Le béton de bois : un matériau aux multiples vertus
Composé à 80 % de bois en volume, le béton de bois TimberROC® développé par CCB Greentech bénéficie ainsi, en premier lieu, d’un bilan carbone particulièrement favorable, très « négatif », au sens où il permet de stocker bien plus de carbone qu’il n’en émet dans l’atmosphère tout au long de son cycle de vie. « Ce bilan carbone est attesté par cinq FDES pour chacun de nos principes constructifs, réalisées par un laboratoire indépendant », souligne Caroline Gérard. « Une tonne de bois stocke environ 1,8 tonne de CO₂. Du carbone qui n’est à aucun moment relargué une fois encapsulé dans la matrice cimentaire de notre matériau », ajoute-t-elle. De quoi offrir aux projets de construction une forme de « crédit carbone » dès leur lancement…
Hormis ce point central, le TimberROC® de CCB Greentech présente également des performances thermiques remarquables : un R de 1,9 pour une épaisseur de 30 cm, un taux d’amortissement thermique maximum de 98 % et un déphasage thermique de 17 h sur un mur brut de cette même épaisseur. « Notre béton de bois se distingue également sur le plan hygrothermique grâce à sa perspirance[10] élevée », ajoute la directrice marketing. De quoi offrir aux occupants d’un bâtiment en béton de bois un confort « hors-norme », selon l’entreprise.
Imputrescible et insensible aux attaques d’insectes xylophages, le béton de bois est aussi résistant au feu et très stable sur le plan dimensionnel, avec une variation inférieure à 1 mm par mètre linéaire entre états extrêmes.
Enfin côté coûts, CCB Greentech avance un prix de l’ordre de 180 à 200 € par m² pour un mur brut livré et posé. « Si l’on prend en compte un projet dans son ensemble, avec un accent mis sur l’écoconception, l’utilisation de notre béton de bois n’entraîne un surcoût que de 2 à 5 % environ », assure Caroline Gérard, qui met en avant trois grands facteurs pour expliquer cela, à commencer par le faible poids du matériau : trois fois moins dense que le béton, il autorise en effet la mise en place de fondations plus légères elles aussi et donc moins coûteuses. « Nos principes de construction permettent également de se passer, dans 90 % des cas, de rupteurs de pont thermiques », ajoute la directrice marketing, avant de dévoiler le troisième et ultime argument en matière de coût du matériau : son bilan carbone particulièrement négatif évoqué plus haut, qui permet ainsi à lui seul de répondre aux exigences du RE2020, sans avoir à recourir à d’autres matériaux biosourcés. Une autre source potentielle d’économies, conjuguées ainsi, en outre, à l’écologie.
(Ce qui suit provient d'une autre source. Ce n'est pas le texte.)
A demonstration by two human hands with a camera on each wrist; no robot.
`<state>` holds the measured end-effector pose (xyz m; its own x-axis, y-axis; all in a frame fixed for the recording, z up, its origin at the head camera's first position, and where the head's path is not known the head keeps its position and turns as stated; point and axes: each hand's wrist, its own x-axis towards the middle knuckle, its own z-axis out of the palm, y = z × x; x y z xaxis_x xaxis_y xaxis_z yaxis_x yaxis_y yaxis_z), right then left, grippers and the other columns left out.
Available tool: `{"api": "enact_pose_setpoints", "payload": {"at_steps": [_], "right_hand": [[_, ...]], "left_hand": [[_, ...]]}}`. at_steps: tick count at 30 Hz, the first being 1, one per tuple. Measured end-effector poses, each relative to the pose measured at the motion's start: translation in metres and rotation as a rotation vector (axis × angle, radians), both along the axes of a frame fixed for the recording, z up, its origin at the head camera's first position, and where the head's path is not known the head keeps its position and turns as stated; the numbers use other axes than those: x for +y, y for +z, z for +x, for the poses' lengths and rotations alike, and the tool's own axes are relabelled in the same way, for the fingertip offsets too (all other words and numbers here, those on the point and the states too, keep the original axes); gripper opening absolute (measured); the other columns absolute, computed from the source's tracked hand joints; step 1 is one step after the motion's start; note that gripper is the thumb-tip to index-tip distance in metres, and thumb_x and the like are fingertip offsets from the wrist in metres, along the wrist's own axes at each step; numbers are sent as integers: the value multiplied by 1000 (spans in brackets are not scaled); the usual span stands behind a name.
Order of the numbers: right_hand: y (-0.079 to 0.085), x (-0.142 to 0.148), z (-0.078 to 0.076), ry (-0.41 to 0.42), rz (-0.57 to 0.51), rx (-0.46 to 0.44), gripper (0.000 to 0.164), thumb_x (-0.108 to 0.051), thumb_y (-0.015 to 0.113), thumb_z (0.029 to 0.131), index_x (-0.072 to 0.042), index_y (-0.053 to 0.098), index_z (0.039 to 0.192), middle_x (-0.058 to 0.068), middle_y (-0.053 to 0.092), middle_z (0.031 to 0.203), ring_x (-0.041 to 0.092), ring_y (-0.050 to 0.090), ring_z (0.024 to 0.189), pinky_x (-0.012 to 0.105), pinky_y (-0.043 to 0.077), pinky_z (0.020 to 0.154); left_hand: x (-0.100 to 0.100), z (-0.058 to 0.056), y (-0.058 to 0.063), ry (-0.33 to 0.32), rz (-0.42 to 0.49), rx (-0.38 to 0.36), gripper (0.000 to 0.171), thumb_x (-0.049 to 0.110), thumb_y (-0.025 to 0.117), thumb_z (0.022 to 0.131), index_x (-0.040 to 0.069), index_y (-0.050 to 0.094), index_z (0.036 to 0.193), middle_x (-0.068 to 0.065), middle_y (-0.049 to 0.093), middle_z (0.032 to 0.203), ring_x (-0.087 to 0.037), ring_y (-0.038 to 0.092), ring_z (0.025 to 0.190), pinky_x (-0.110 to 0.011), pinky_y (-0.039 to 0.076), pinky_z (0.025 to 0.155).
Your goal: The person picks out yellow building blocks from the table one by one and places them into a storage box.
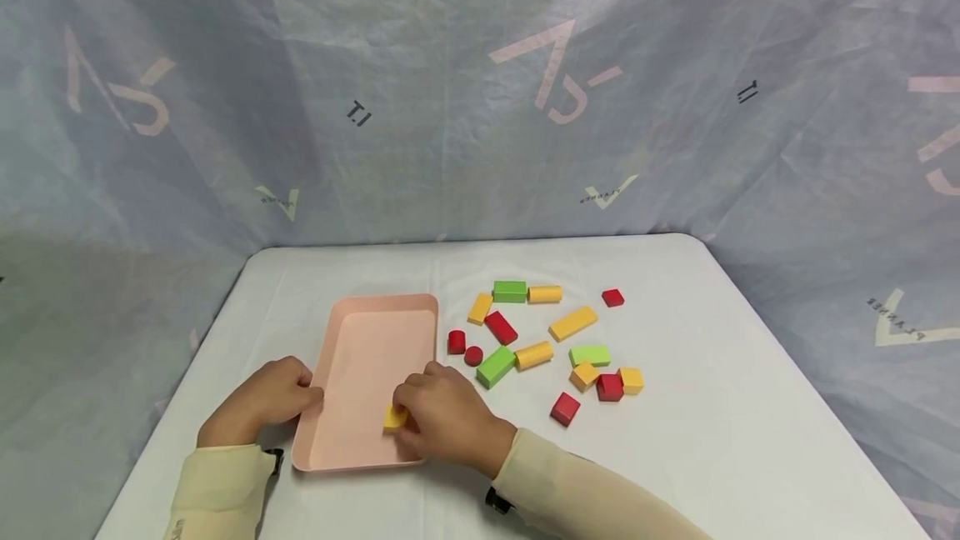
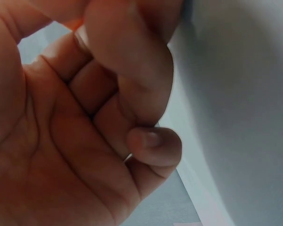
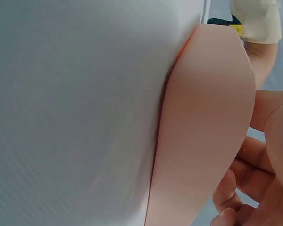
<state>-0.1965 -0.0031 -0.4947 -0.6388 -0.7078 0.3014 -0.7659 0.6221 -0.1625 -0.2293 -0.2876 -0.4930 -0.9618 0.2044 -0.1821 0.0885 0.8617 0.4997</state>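
A shallow pink tray (image 1: pixel 360 377) lies on the left part of the table, its side wall (image 3: pixel 205 108) large in the right wrist view. My left hand (image 1: pixel 272 394) pinches the tray's left rim between thumb and forefinger. In the left wrist view the other fingers (image 2: pixel 137 94) are curled toward the palm. Over the tray's near right corner, my right hand (image 1: pixel 450 415) holds a yellow block (image 1: pixel 394 418) in its fingertips, low inside the tray. The hand partly covers the block, so its full shape is hidden. The tray wall hides the block in the right wrist view.
Right of the tray lie loose blocks: a green block (image 1: pixel 496 367), a red cylinder (image 1: pixel 457 342), a yellow cylinder (image 1: pixel 534 355), a long yellow block (image 1: pixel 573 323), a red cube (image 1: pixel 565 408) and several others. A white cloth covers the table (image 1: pixel 712 440); a grey curtain (image 1: pixel 450 107) hangs behind.
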Motion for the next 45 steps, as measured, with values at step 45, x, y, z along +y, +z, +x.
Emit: {"api": "enact_pose_setpoints", "payload": {"at_steps": [45], "right_hand": [[11,7,2,-5,-25,7,16,-34,63,78,-23,65,90,-10,53,92,8,42,81,22,40,67]], "left_hand": [[2,0,0,25,-34,-10,28,13,58,70,16,41,47,6,36,42,-11,33,39,-25,25,39]]}}
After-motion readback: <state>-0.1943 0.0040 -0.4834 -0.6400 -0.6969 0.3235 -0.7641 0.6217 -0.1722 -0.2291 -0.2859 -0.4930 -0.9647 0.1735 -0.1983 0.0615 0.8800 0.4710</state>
- [1] Fragments minéraux de nature et taille variées, cf. en détail.
- [2] Carbon Capture Buildings.
- [3] Sa masse volumique est de 800 kg/m3.
- [4] La technologie TimberROC® est constituée par le matériau béton de bois et ses différents principes constructifs de préfabrication.
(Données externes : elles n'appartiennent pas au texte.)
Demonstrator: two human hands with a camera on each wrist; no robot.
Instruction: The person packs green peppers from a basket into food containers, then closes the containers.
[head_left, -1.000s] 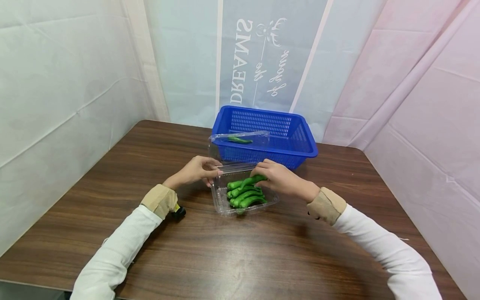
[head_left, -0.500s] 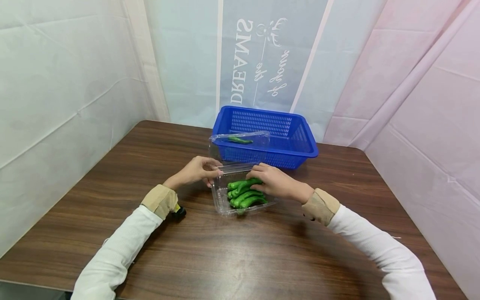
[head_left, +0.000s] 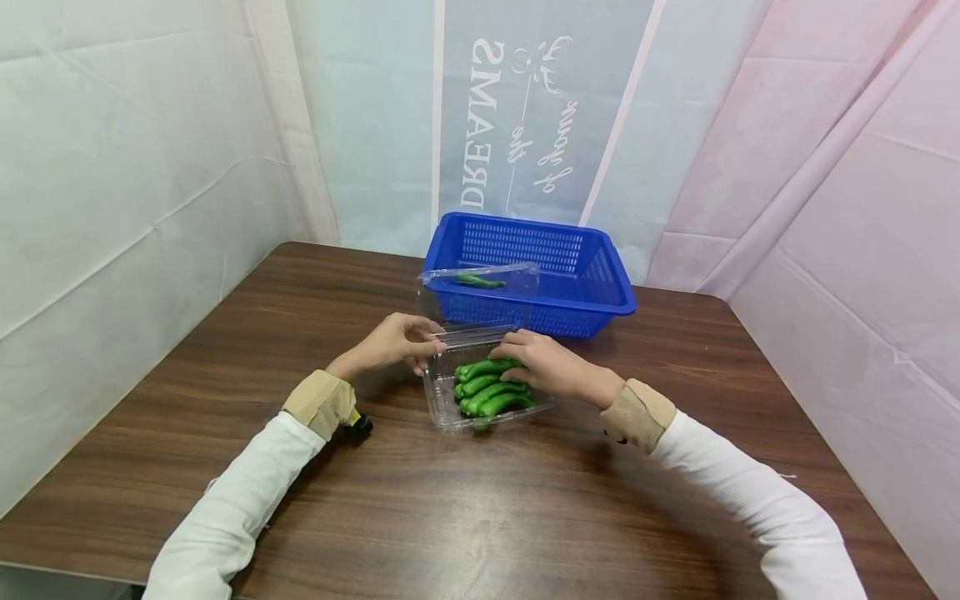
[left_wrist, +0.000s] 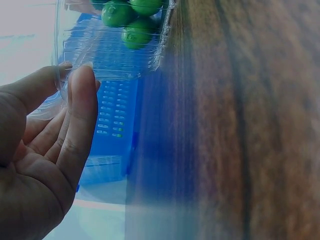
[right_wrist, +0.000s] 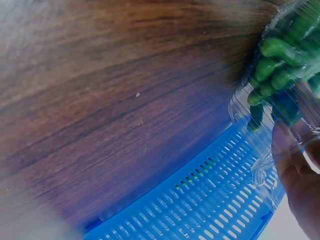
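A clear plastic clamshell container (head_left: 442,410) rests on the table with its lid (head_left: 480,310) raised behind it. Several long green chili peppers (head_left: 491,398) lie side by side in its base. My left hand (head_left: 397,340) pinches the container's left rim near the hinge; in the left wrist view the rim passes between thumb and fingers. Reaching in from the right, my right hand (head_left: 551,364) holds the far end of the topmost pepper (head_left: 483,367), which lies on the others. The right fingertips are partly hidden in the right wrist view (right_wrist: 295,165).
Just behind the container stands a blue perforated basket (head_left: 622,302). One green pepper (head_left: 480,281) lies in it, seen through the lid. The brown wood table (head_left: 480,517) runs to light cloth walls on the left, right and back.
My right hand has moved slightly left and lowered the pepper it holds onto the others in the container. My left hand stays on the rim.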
- [5] Centre scientifique et technique du bâtiment.
- [6] Appréciation Technique d’Expérimentation : procédure rapide d’évaluation technique formulée par un groupe d’experts sur tout produit ou procédé innovant. Cette évaluation permet des premiers retours d’expérience sur la mise en œuvre de produits ou procédés en préalable à un Avis Technique (source).
- [7] L’ATEx de cas « a » vise un produit ou un procédé appliqué sur différents chantiers pendant une durée limitée déterminée (source).
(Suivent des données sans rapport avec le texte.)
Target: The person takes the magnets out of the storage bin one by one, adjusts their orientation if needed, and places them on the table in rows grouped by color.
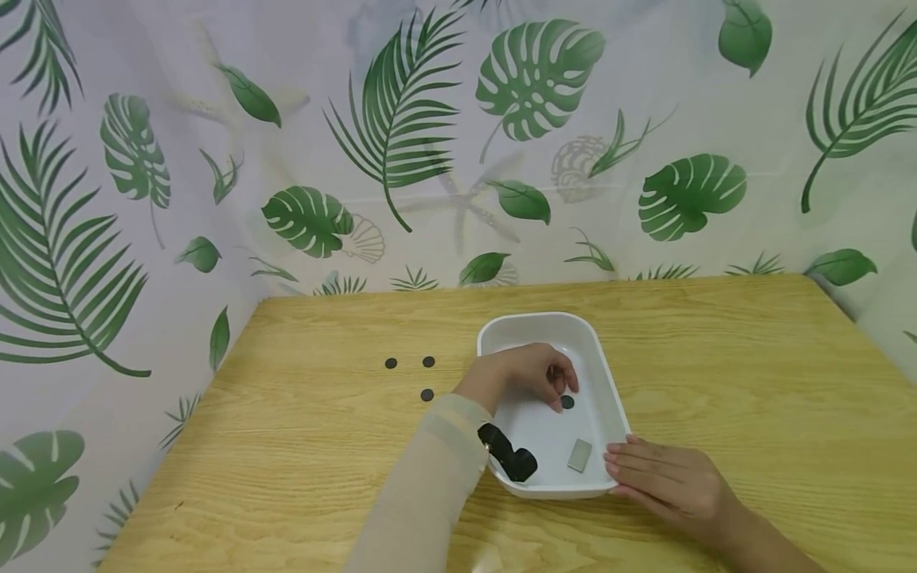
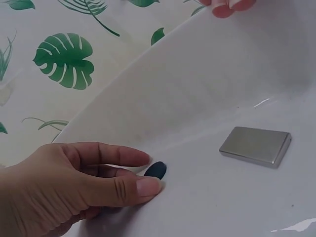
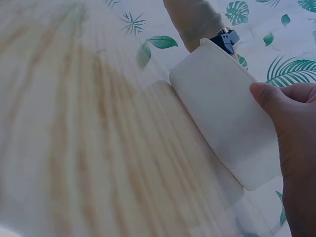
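Observation:
Inside a white plastic tray, my left hand has its thumb and index finger at opposite sides of a small black disc, pinching it near the tray floor. A silvery rectangular block lies flat on that floor, nearer the tray's front right corner and apart from the hand. My right hand grips the tray's right rim near the front corner. In the right wrist view its thumb presses the outer wall, while the left wrist view shows its fingertips over the rim.
Three more black discs lie on the wooden table left of the tray: one disc far left, another disc beside it, and a nearer disc. A leaf-patterned cloth hangs behind the table.

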`<action>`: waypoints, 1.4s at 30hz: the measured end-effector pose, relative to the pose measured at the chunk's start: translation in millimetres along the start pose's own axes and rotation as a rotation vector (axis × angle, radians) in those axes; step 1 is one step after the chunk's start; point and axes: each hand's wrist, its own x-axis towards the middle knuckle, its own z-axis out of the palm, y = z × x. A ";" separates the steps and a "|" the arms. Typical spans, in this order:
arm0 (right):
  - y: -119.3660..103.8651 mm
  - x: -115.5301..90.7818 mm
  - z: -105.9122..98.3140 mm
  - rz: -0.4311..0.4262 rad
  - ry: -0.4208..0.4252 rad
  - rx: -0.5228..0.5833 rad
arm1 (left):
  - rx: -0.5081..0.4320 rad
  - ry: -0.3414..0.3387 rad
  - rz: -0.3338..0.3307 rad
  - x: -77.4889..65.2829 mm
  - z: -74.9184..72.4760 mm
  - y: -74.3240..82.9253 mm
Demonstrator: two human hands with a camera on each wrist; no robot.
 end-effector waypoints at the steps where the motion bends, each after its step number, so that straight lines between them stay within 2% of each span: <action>1: 0.1 0.6 0.4 -0.001 0.000 0.002 | -0.005 0.000 0.004 -0.1 0.1 -0.2; 7: -0.1 3.9 1.3 0.004 -0.003 0.003 | -0.001 -0.013 0.011 0.0 1.2 0.7; 15: -1.9 6.7 0.9 0.015 -0.001 0.002 | 0.043 0.010 -0.026 -1.0 3.4 3.3; 21: -2.2 6.3 0.1 0.015 -0.001 0.005 | 0.084 0.056 -0.035 -1.3 3.2 7.0; 28: -2.1 3.1 -1.1 0.019 -0.016 -0.008 | 0.112 0.157 0.049 -3.3 0.6 5.4; 33: -2.0 2.1 -1.2 0.017 -0.023 -0.010 | 0.123 0.222 0.077 -6.9 -1.9 6.4; 36: -1.5 2.3 -1.9 0.015 -0.020 -0.013 | 0.094 0.255 0.101 -7.9 -4.5 8.2; 42: -1.8 1.7 -3.6 0.014 -0.023 -0.020 | -0.042 0.346 0.122 -11.4 -9.1 8.9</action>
- [8] ATEx de cas « a » attendu pour le 2d trimestre de cette année.
- [9] Niveau supérieur d’un bâtiment, de dimensions réduites par rapport aux autres étages, délimité par une corniche (source).
- [10] Coefficient de résistance à la diffusion de vapeur d’eau (μ) de 10, contre 80 à 130 par exemple pour le béton armé conventionnel (source).